Part 1, I enjoyed a lot more than I expected to. Unfortunately, Doctor Who doesn't have the greatest track record with its portrayals of Asian cultures, so seeing a story that was set in Colonial India that seemed to be about a mystical tiger... well, you can see why I went into it with suspicion. However, all four of the TARDIS team managed to have something to do all through this episode, which is something that is so often lacking in stories with three companions. I was also relieved to see that the Indian characters were relatively inoffensive, if somewhat unmemorable (I am writing this up a few weeks after listening, so it is probably telling of how much impact this story had on me that I can't remember much of it).
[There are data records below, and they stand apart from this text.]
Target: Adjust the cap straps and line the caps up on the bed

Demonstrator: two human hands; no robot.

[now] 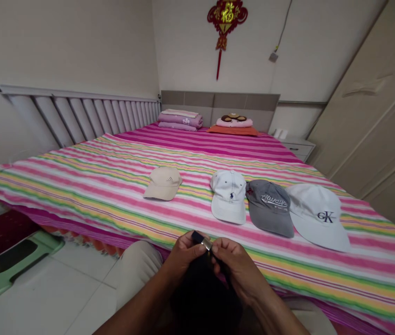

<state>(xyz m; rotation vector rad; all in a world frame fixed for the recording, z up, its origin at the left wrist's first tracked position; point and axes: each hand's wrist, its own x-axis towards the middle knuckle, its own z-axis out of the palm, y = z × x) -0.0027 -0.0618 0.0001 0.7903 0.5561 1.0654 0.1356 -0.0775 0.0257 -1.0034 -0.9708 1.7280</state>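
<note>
Black cap on lap, strap buckle up.
Left hand & right hand fingers pinch strap to reach it; 4 caps on bed.

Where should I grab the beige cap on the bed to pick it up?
Take the beige cap by its brim, coming from the near edge of the bed. The brim sticks out flat toward you, so your fingers can pinch it; the round crown behind it is harder to grip. It lies alone, apart from the other caps.
</note>
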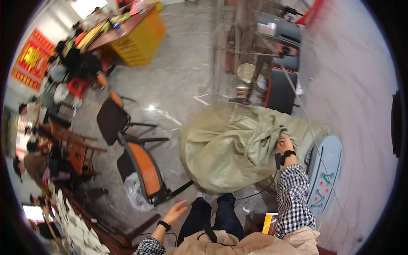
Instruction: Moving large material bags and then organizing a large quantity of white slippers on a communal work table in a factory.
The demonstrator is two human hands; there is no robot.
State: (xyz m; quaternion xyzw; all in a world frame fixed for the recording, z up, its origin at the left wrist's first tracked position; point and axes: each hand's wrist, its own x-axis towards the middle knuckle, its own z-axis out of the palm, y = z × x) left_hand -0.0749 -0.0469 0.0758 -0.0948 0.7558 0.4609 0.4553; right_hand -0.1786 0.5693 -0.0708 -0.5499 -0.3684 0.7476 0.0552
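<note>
A large pale green woven sack (pixel 221 148) lies bulging on the floor in front of my feet. My right hand (pixel 284 143) is closed on the gathered cloth at its right side, with a dark tie just beyond the fingers. What is inside the sack is hidden. My left hand (pixel 175 211) hangs free beside my left leg, fingers apart and holding nothing. Nearest to it is an orange and black office chair (pixel 146 174). Both wrists wear black bands, and a thin cable runs along the floor under the sack.
A grey-blue plastic board (pixel 326 172) leans by the right wall. Behind the sack stand black chairs (pixel 282 89) and a blurred frame. Another swivel chair (pixel 112 117) is at the left. Several people sit along the far left, near a table over yellow crates (pixel 138 42).
</note>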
And then parts 2 - 4 went downhill. Part 1 seemed to offer us a story of a tiger with psychic abilities who both seemed to be the enemy and yet the victim at the same time, which is interesting enough, but then the rest of the episode dragged out into something that seemed to want to riff off The Jungle Book while also still being about aliens, while also becoming an Indiana Jones style chase while also still being about aliens, and for some reason most of it seemed to take place on a train.
By part 4, I was confused. What started out being about a tiger turned into a story about the Power of the Divine Motherly Instinct, which left a pretty bad taste in my mouth. Because, of course, as we all know, the only point of a woman is for her to be gentle and loving and have such a wonderful desire to have children... It is a deeply annoying trope to me and didn't do anything to endear me to a story I was finding average to begin with, and the pastiche of The Jungle Book did nothing to make me any happier about the fact that the lady tiger adopted a human child and loved it while her brothers were big mean men.
But hey, at least it wasn't too drastically racist, right?